◆ **Work order**: Start to finish, print the data below exactly, without the images.

☆ ☆ ☆ ☆ ☆

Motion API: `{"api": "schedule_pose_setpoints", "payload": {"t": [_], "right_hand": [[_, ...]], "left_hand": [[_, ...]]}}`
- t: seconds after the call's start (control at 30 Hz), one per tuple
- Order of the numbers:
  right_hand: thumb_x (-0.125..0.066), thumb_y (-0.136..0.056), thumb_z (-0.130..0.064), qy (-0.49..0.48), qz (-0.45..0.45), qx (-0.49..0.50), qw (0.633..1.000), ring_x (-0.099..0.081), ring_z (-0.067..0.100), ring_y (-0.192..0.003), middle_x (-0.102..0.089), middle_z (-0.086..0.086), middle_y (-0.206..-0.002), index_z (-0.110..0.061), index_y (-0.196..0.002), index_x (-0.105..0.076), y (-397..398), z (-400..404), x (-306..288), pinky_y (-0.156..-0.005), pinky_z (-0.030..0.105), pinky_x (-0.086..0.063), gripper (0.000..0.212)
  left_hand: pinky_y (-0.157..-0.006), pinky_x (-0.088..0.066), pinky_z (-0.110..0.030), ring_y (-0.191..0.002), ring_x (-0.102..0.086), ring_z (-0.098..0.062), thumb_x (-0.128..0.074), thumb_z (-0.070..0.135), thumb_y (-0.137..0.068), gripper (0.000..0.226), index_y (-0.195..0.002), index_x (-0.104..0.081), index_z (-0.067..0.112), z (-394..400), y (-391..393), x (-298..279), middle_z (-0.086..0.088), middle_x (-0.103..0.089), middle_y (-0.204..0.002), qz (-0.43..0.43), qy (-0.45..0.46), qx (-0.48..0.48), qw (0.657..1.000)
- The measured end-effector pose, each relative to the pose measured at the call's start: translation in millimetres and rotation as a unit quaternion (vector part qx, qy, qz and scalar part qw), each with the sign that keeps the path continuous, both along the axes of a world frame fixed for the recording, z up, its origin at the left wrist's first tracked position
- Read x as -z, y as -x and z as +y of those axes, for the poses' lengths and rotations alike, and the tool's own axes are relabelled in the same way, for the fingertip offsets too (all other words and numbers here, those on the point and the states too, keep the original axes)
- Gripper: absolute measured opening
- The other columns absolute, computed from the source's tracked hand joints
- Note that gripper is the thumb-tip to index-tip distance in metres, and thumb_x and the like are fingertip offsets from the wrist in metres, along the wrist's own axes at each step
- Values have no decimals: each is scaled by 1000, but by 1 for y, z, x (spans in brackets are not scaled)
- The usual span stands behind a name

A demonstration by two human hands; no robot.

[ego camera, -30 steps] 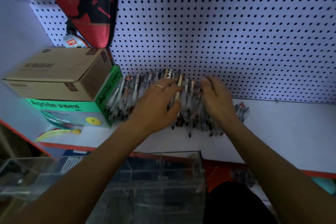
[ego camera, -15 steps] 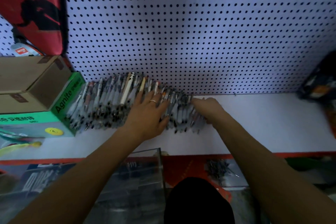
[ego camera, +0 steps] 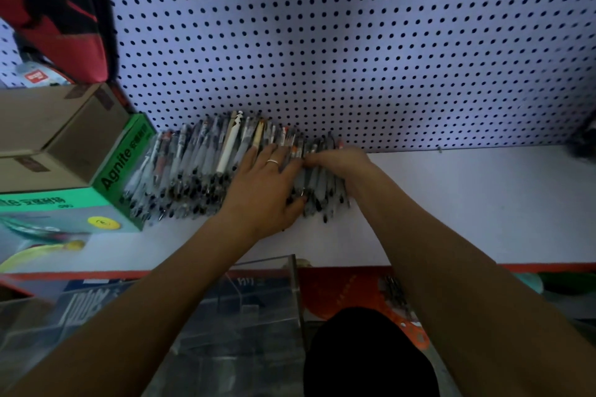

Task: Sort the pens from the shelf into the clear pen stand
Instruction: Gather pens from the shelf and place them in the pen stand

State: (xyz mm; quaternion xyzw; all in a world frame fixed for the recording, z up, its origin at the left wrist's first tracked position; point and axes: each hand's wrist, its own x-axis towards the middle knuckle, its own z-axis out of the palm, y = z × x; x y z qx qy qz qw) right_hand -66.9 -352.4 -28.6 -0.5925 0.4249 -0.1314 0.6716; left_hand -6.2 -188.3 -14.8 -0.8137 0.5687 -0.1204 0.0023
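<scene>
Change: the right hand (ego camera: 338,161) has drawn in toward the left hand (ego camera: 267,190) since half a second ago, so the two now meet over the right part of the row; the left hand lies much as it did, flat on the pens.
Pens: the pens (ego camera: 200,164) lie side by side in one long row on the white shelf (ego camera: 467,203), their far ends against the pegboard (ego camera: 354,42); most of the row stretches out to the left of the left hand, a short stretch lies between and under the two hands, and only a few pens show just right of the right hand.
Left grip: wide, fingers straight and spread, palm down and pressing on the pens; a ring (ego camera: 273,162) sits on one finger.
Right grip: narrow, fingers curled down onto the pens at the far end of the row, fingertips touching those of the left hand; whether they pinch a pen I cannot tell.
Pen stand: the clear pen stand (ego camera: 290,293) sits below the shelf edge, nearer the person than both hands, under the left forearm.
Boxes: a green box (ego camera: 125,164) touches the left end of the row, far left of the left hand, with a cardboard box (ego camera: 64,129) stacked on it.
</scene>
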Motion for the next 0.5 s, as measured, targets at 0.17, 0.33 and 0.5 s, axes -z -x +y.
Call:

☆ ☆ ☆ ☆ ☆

◆ **Exercise result**:
Motion API: `{"api": "schedule_pose_setpoints", "payload": {"t": [_], "right_hand": [[_, ...]], "left_hand": [[_, ...]]}}`
- t: seconds after the call's start (control at 30 Hz), one per tuple
- Order of the numbers:
  right_hand: thumb_x (-0.125..0.066), thumb_y (-0.136..0.056), thumb_z (-0.130..0.064), qy (-0.49..0.48), qz (-0.45..0.45), qx (-0.49..0.50), qw (0.633..1.000), ring_x (-0.099..0.081), ring_z (-0.067..0.100), ring_y (-0.192..0.003), middle_x (-0.102..0.089), middle_z (-0.086..0.086), middle_y (-0.206..-0.002), index_z (-0.110..0.061), index_y (-0.196..0.002), index_x (-0.105..0.076), y (-397..398), z (-400..404), x (-306..288), pinky_y (-0.156..-0.005), pinky_z (-0.030..0.105), pinky_x (-0.086..0.063), gripper (0.000..0.212)
  left_hand: pinky_y (-0.157..-0.006), pinky_x (-0.088..0.066), pinky_z (-0.110..0.030), ring_y (-0.191..0.002), ring_x (-0.102..0.086), ring_z (-0.098..0.062), thumb_x (-0.128..0.074), thumb_z (-0.070..0.135), thumb_y (-0.137..0.068), gripper (0.000..0.226), index_y (-0.195..0.002), index_x (-0.104..0.081), index_z (-0.067..0.112), z (-394..400), y (-391..393), x (-298..279), middle_z (-0.086..0.088), middle_x (-0.103..0.089), middle_y (-0.204..0.002), qz (-0.43..0.43), qy (-0.45..0.46), qx (-0.48..0.48), qw (0.657..1.000)
- The measured end-effector pose, each relative to the pose measured at the call's start: translation in millimetres and rotation as a unit quaternion (vector part qx, qy, qz and scalar part qw), each with the sign that keeps the path continuous, both along the axes of a world frame fixed for the recording, z up, its origin at the left wrist's first tracked position
- Read x as -z, y as -x and z as +y of those axes, for the poses' lengths and rotations alike, and the tool's own axes are relabelled in the same way, for the fingertip offsets too (all other words and numbers here, those on the point and the states too, keep the original axes)
- Gripper: absolute measured opening
- The other columns absolute, computed from the source's tracked hand joints
- Note that gripper is the thumb-tip to index-tip distance in metres, and thumb_x and the like are fingertip offsets from the wrist in metres, along the wrist's own axes at each step
- Values have no decimals: each is scaled by 1000, but by 1 for y, z, x (spans in brackets are not scaled)
- The usual span stands behind a name

A demonstration by two human hands; no robot.

[ego camera, -30 steps] 
[ego camera, -15 steps] 
[ego camera, +0 steps] 

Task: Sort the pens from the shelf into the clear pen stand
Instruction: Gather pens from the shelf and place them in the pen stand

State: (xyz mm; quaternion xyzw; all in a world frame fixed for the recording, z up, its origin at the left wrist's first tracked position; point and axes: each hand's wrist, its own x-axis towards the middle knuckle, its own z-axis out of the palm, y = z × x; x y z qx qy qz qw) right_hand -66.9 -352.4 -28.6 -0.5925 0.4249 -0.1314 0.6716; left_hand -6.2 -188.3 -14.8 -0.8137 0.5687 -0.1204 0.0023
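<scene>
Change: the right hand (ego camera: 338,161) has drawn in toward the left hand (ego camera: 267,190) since half a second ago, so the two now meet over the right part of the row; the left hand lies much as it did, flat on the pens.
Pens: the pens (ego camera: 200,164) lie side by side in one long row on the white shelf (ego camera: 467,203), their far ends against the pegboard (ego camera: 354,42); most of the row stretches out to the left of the left hand, a short stretch lies between and under the two hands, and only a few pens show just right of the right hand.
Left grip: wide, fingers straight and spread, palm down and pressing on the pens; a ring (ego camera: 273,162) sits on one finger.
Right grip: narrow, fingers curled down onto the pens at the far end of the row, fingertips touching those of the left hand; whether they pinch a pen I cannot tell.
Pen stand: the clear pen stand (ego camera: 290,293) sits below the shelf edge, nearer the person than both hands, under the left forearm.
Boxes: a green box (ego camera: 125,164) touches the left end of the row, far left of the left hand, with a cardboard box (ego camera: 64,129) stacked on it.
</scene>
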Motion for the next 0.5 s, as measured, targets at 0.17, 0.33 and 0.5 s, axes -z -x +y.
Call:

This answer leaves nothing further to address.